How important to career success is “face time” in the office when compared with the same amount and quality of work done at home? Yahoo! and Best Buy recently received a considerable amount of press (traditional and online) regarding this issue. In both cases, the companies made changes to increase face time in an effort to improve communication and collaboration, as well as profits.
First to take the stage was Yahoo!. In late February, new CEO Marissa Mayer announced that Yahoo! employees may no longer work from home. This is the same Marissa Mayer who was hired last year while pregnant, came back to work after a two-week maternity leave and has a nursery next to her office (paid for with her own funds). The rationale for the new policy according to Yahoo HR:
To become the absolute best place to work, communication and collaboration will be important, so we need to be working side-by-side. That is why it is critical that we are all present in our offices. Some of the best decisions and insights come from hallway and cafeteria discussions, meeting new people, and impromptu team meetings. Speed and quality are often sacrificed when we work from home. We need to be one Yahoo!, and that starts with physically being together.
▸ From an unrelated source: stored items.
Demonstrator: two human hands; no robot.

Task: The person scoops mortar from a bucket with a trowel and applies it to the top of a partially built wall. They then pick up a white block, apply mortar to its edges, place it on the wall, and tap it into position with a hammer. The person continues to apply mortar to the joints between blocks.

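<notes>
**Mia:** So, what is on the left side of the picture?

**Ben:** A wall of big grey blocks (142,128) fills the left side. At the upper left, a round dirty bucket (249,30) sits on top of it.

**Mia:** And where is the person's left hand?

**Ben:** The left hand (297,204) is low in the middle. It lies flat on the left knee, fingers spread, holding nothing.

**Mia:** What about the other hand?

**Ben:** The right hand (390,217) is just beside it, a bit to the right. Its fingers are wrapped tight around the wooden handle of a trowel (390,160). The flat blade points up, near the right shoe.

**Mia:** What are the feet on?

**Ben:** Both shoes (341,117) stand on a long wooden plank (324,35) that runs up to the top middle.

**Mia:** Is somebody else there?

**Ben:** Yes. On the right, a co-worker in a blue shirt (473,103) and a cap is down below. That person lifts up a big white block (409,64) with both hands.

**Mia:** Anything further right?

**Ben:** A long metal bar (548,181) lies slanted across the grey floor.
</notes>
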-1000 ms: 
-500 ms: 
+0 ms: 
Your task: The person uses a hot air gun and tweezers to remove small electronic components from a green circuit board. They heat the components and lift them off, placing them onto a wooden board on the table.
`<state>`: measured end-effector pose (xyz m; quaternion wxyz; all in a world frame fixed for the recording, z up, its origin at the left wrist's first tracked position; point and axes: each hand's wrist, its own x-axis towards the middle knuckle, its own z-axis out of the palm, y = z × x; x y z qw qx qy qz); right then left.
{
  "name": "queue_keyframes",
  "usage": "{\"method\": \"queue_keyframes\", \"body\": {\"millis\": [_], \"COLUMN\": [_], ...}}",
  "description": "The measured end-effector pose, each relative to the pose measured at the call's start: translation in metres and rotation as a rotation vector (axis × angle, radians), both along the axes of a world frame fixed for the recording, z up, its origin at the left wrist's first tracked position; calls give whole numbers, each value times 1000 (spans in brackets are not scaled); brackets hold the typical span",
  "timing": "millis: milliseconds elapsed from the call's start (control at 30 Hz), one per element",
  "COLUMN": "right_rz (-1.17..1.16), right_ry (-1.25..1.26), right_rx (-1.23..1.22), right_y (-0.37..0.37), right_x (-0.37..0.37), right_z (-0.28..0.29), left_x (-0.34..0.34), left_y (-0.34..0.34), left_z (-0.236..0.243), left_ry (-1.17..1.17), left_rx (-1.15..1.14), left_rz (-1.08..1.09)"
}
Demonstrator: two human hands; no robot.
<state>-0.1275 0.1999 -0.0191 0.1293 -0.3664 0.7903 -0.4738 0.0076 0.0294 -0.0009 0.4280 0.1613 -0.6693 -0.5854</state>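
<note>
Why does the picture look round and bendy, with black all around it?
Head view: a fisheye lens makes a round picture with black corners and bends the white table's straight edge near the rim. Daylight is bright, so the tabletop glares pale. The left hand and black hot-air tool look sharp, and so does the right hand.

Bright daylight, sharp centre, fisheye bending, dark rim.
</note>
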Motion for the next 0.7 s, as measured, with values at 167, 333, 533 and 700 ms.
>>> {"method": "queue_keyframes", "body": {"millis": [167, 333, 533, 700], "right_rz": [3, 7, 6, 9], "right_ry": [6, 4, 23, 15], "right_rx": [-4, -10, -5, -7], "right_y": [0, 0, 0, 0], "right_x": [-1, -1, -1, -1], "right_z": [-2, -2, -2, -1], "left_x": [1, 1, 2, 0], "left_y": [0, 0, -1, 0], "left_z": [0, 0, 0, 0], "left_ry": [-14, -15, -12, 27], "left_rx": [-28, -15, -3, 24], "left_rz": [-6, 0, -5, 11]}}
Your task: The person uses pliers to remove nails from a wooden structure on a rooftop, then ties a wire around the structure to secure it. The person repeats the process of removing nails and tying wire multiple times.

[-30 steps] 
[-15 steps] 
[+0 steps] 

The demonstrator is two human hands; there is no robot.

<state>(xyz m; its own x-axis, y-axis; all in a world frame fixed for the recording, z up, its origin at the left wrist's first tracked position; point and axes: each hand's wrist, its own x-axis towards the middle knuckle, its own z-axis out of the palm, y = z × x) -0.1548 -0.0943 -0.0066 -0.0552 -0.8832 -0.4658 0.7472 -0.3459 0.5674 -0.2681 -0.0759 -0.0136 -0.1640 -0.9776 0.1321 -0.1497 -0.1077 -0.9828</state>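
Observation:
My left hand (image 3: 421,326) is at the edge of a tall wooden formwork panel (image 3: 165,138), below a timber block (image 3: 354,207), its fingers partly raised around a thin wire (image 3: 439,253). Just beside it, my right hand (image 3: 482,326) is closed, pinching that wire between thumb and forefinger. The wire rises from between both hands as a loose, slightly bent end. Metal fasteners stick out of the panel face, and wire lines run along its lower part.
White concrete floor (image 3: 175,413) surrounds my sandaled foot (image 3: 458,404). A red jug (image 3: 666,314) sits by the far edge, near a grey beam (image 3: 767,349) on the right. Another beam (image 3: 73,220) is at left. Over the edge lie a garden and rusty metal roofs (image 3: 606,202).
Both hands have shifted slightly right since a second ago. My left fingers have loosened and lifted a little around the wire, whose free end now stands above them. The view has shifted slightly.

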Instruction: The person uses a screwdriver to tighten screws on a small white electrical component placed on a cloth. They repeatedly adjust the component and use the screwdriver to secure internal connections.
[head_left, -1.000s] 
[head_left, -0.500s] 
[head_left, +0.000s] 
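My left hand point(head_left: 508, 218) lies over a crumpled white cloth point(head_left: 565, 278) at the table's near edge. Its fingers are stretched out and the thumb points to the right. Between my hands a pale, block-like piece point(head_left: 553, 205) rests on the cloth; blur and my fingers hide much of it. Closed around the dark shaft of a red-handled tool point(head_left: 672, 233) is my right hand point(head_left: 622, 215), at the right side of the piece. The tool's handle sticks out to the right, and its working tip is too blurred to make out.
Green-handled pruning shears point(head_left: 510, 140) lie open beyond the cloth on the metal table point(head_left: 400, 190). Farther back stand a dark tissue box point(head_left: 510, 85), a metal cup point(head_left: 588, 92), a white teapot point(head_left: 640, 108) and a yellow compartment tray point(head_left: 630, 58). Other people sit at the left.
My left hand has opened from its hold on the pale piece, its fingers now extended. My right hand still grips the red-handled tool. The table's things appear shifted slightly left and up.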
Best Buy was next. Early this month, the company proclaimed that its innovative flexible work program known as ROWE (Results-Only Work Environment) was no more. Through this program, corporate employees could work flexible hours outside of the office. It was based on the premise that level of productivity was more important than number of hours worked, and location. According to Best Buy:
In the context of a business transformation, it makes sense to consider not just what the results are but how the work gets done. It's 'all hands on deck' at Best Buy, and that means having employees in the office as much as possible to collaborate and connect on ways to improve our business.
These company leaders clearly believe that collaboration is a critical driver of maximum productivity and results. Is the same true for law firm leaders? Probably not. In a company, measuring employee productivity can be difficult. In a law firm, it is easy to measure billable hours. Measuring productivity by revenue billed and collected is a darn good metric when profits are the desired result.
Many law firm leaders probably don’t care whether the billing is done at the office during regular office hours or done elsewhere. They don’t care much about collaboration, as long as the hours are billed and collected.
From an analytic perspective (favored by most lawyers), the debate over the wisdom of the new policies at Yahoo! and Best Buy is probably irrelevant to lots of law firms. However, there is still a lesson to be learned. These developments should be a wake-up call for lawyers to reassess the value of face time in the office.
These two prominent corporations, and probably many more, perceive that collaborative face time is very important. That same is likely to be true of some law firm leaders. A lawyer who exceeds a firm’s billable-hour targets while working outside the office may be perceived as less of a team player than a colleague who bills the same number of hours while in the office. On the face of it, that doesn’t make much sense. But in fact perception is extremely important.
Also crucial but often underestimated are the “soft” benefits of collaborative face time. The legal profession is relationship-based. This is the rule for clients andco-workers. Successful attorneys have clients and colleagues who like them and trust them. It takes sufficient face time to create that relationship with colleagues.
Plus, associates who hope to make partner need at least one good mentor.Face time is required to create and nurture this important relationship. Finally, there’s office “intelligence.” In order to know who’s “up” and who’s “down” -- and why – a lawyer needs to spend face time with colleagues.
Don’t get me wrong. I am a strong believer in work/life balance and well aware that flexible hours and working from home can be very important for many who strive for better balance. But make this choice with your eyes wide open. Carefully calculate the benefits of “showing up” at times, rather than working remotely.